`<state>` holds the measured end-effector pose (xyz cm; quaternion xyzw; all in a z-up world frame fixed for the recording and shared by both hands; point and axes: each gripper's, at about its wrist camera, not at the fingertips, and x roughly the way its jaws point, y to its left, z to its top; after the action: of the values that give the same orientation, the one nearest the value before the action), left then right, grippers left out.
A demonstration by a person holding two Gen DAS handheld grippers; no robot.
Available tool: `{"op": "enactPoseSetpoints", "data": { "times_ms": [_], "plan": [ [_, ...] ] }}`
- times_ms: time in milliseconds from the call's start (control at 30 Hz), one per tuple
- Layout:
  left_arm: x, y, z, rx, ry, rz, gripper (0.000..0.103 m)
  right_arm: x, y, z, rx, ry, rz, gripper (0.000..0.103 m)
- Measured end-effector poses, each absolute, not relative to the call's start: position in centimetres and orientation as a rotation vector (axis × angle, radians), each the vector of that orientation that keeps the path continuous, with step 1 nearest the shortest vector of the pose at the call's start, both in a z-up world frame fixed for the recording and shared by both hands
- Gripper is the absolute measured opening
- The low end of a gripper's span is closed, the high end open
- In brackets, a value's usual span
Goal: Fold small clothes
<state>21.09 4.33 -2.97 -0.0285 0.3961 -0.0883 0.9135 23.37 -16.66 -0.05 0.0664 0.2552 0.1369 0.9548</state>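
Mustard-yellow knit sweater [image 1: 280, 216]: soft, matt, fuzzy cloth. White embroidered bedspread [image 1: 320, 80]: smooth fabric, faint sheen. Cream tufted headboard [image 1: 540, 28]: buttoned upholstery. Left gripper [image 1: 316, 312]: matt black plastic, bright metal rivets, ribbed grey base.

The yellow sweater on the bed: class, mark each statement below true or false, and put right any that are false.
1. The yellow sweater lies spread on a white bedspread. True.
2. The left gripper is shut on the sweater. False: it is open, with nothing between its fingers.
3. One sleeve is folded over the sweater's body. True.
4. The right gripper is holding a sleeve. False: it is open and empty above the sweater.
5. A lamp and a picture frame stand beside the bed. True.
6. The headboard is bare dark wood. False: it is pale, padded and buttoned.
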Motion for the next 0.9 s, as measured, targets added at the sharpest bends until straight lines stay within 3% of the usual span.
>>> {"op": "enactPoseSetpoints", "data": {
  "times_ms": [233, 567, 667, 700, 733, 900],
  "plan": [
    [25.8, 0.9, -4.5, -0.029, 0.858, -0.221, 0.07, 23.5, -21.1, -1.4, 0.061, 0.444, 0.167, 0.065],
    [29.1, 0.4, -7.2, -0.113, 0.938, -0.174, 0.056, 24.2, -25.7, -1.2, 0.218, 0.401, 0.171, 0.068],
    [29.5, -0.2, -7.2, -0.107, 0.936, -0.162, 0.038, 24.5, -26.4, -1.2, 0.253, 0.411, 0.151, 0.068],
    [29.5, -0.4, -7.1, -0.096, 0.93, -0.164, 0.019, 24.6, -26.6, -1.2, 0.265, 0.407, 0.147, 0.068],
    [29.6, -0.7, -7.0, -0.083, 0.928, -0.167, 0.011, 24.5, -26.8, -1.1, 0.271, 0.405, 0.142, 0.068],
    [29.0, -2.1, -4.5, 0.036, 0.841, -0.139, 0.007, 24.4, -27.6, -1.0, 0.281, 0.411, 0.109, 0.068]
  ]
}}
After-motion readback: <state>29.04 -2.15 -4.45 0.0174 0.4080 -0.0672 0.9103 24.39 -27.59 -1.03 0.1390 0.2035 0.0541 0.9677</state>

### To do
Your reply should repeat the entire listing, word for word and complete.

### Answer to this problem
`<state>` holds the measured end-effector pose (xyz cm; quaternion xyzw; all in a z-up world frame fixed for the recording and shared by both hands; point and axes: each gripper's, at about its wrist camera, not at the fingertips, and x roughly the way its jaws point, y to its left, z to its top; after the action: of the values that give the same orientation, the one nearest the value before the action), left then right, grippers left out.
A demonstration by a person holding two Gen DAS handheld grippers; no robot.
Available tool: `{"op": "enactPoseSetpoints", "data": { "times_ms": [_], "plan": [ [_, ...] ] }}`
- times_ms: time in milliseconds from the call's start (control at 30 Hz), one per tuple
- Layout:
  left_arm: x, y, z, rx, ry, rz, gripper (0.000..0.103 m)
  right_arm: x, y, z, rx, ry, rz, gripper (0.000..0.103 m)
- Measured end-effector poses, each absolute, not relative to the call's start: position in centimetres and orientation as a rotation vector (axis × angle, radians), each the vector of that orientation that keeps the path continuous, with step 1 nearest the shortest vector of the pose at the call's start, both in a z-up world frame fixed for the recording and shared by both hands
- Gripper is the absolute measured opening
- The low end of a gripper's span is closed, the high end open
- In brackets, a value's usual span
Goal: Fold small clothes
<state>21.09 4.33 -2.97 -0.0285 0.3961 -0.0883 0.9135 23.37 -16.66 -0.05 0.0664 0.2552 0.1369 0.9548</state>
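Mustard-yellow knit sweater [image 1: 280, 216]: soft, matt, fuzzy cloth. White embroidered bedspread [image 1: 320, 80]: smooth fabric, faint sheen. Cream tufted headboard [image 1: 540, 28]: buttoned upholstery. Left gripper [image 1: 316, 312]: matt black plastic, bright metal rivets, ribbed grey base.

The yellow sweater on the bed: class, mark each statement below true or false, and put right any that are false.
1. The yellow sweater lies spread on a white bedspread. True.
2. The left gripper is shut on the sweater. False: it is open, with nothing between its fingers.
3. One sleeve is folded over the sweater's body. True.
4. The right gripper is holding a sleeve. False: it is open and empty above the sweater.
5. A lamp and a picture frame stand beside the bed. True.
6. The headboard is bare dark wood. False: it is pale, padded and buttoned.
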Motion for the next 0.9 s, as measured, targets added at the sharpest bends until straight lines stay within 3% of the usual span.
>>> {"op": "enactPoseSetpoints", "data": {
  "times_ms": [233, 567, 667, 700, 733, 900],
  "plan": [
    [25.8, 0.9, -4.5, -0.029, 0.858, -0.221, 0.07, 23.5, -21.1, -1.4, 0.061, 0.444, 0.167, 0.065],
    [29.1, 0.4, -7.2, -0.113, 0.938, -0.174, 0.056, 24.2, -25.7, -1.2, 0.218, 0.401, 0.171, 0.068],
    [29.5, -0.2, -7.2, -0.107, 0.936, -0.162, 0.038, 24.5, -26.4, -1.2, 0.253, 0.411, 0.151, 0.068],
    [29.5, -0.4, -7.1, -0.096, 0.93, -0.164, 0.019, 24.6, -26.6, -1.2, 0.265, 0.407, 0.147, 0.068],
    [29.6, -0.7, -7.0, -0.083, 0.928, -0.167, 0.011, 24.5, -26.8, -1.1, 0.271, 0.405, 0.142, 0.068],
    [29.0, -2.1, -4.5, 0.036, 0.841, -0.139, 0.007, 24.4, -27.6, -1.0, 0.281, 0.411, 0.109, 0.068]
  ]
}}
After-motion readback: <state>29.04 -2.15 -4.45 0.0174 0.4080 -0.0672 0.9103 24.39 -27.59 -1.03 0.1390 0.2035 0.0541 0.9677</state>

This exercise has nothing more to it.